Exercise prompt: Reproduce, exactly and only, the lines of the data that follows from the one containing "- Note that" down to the one containing "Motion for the", without pictures.

──────── Data extract ────────

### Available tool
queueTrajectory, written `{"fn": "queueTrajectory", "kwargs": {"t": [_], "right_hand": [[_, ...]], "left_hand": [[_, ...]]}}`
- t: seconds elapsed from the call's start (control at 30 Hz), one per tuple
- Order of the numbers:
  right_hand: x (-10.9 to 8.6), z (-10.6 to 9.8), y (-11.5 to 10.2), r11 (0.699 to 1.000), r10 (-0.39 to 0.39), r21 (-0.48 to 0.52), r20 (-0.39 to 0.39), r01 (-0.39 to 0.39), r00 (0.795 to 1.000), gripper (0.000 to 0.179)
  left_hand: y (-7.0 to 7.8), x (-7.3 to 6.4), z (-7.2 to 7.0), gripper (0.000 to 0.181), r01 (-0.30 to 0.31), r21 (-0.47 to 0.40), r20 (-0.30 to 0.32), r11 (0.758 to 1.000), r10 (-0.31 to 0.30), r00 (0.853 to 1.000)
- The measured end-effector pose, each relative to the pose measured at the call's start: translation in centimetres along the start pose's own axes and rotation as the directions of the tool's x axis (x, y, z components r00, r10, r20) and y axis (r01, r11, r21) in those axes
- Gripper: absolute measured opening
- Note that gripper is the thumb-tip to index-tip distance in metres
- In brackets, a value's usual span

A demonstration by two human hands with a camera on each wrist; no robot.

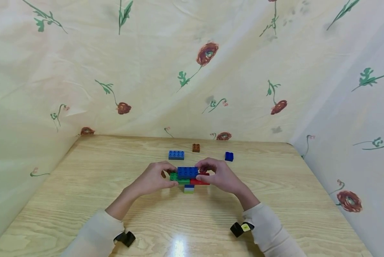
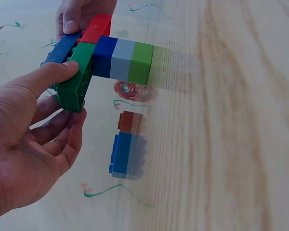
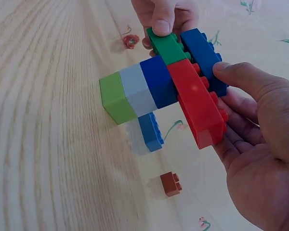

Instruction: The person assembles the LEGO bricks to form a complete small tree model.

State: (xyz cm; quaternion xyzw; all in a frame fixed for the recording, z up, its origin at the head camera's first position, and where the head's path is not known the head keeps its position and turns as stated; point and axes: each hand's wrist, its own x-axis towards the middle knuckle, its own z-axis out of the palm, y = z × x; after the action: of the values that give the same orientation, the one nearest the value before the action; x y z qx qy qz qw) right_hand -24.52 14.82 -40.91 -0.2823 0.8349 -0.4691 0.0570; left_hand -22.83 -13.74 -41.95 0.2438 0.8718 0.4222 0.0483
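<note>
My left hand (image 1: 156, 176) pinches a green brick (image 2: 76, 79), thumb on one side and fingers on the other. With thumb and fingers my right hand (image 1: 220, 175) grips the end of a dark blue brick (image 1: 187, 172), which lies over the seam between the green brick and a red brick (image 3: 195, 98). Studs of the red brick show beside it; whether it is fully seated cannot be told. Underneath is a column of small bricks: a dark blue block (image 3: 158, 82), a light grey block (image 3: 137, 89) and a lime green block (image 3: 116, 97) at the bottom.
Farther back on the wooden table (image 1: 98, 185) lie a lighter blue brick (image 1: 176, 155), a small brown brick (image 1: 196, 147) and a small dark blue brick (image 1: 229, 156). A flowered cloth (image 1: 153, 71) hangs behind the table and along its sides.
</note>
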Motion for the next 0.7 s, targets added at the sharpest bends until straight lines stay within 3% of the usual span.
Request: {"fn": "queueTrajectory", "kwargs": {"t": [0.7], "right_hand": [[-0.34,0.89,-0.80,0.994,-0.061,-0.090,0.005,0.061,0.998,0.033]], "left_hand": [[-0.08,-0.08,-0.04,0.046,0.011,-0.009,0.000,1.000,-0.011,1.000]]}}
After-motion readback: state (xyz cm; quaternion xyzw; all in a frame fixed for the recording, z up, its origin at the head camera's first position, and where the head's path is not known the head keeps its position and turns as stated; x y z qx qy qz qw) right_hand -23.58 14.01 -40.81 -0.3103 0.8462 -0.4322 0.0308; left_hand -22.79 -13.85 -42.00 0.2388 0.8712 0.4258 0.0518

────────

Output below:
- Note that gripper is the thumb-tip to index-tip distance in metres
- In brackets, a value's usual span

A demonstration by two human hands with a camera on each wrist; no robot.


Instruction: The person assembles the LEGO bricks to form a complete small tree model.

State: (xyz cm; quaternion xyzw; all in a frame fixed for the recording, z up, its origin at the head camera's first position, and where the head's path is not known the head keeps its position and turns as stated; point and axes: each hand's wrist, its own x-axis towards the middle knuckle, its own z-axis out of the palm, y = z × x; after the action: of the values that give the same orientation, the one nearest the value before the action; x y z qx qy qz qw) right_hand -24.52 14.82 -40.91 -0.2823 0.8349 -0.4691 0.0570; left_hand -22.83 -13.74 -41.95 0.2438 0.8718 0.4222 0.0483
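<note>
My left hand (image 1: 156, 176) pinches a green brick (image 2: 76, 79), thumb on one side and fingers on the other. With thumb and fingers my right hand (image 1: 220, 175) grips the end of a dark blue brick (image 1: 187, 172), which lies over the seam between the green brick and a red brick (image 3: 195, 98). Studs of the red brick show beside it; whether it is fully seated cannot be told. Underneath is a column of small bricks: a dark blue block (image 3: 158, 82), a light grey block (image 3: 137, 89) and a lime green block (image 3: 116, 97) at the bottom.
Farther back on the wooden table (image 1: 98, 185) lie a lighter blue brick (image 1: 176, 155), a small brown brick (image 1: 196, 147) and a small dark blue brick (image 1: 229, 156). A flowered cloth (image 1: 153, 71) hangs behind the table and along its sides.
</note>
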Motion for the next 0.7 s, targets added at the sharpest bends until straight lines stay within 3% of the usual span.

What the answer needed to say has been said.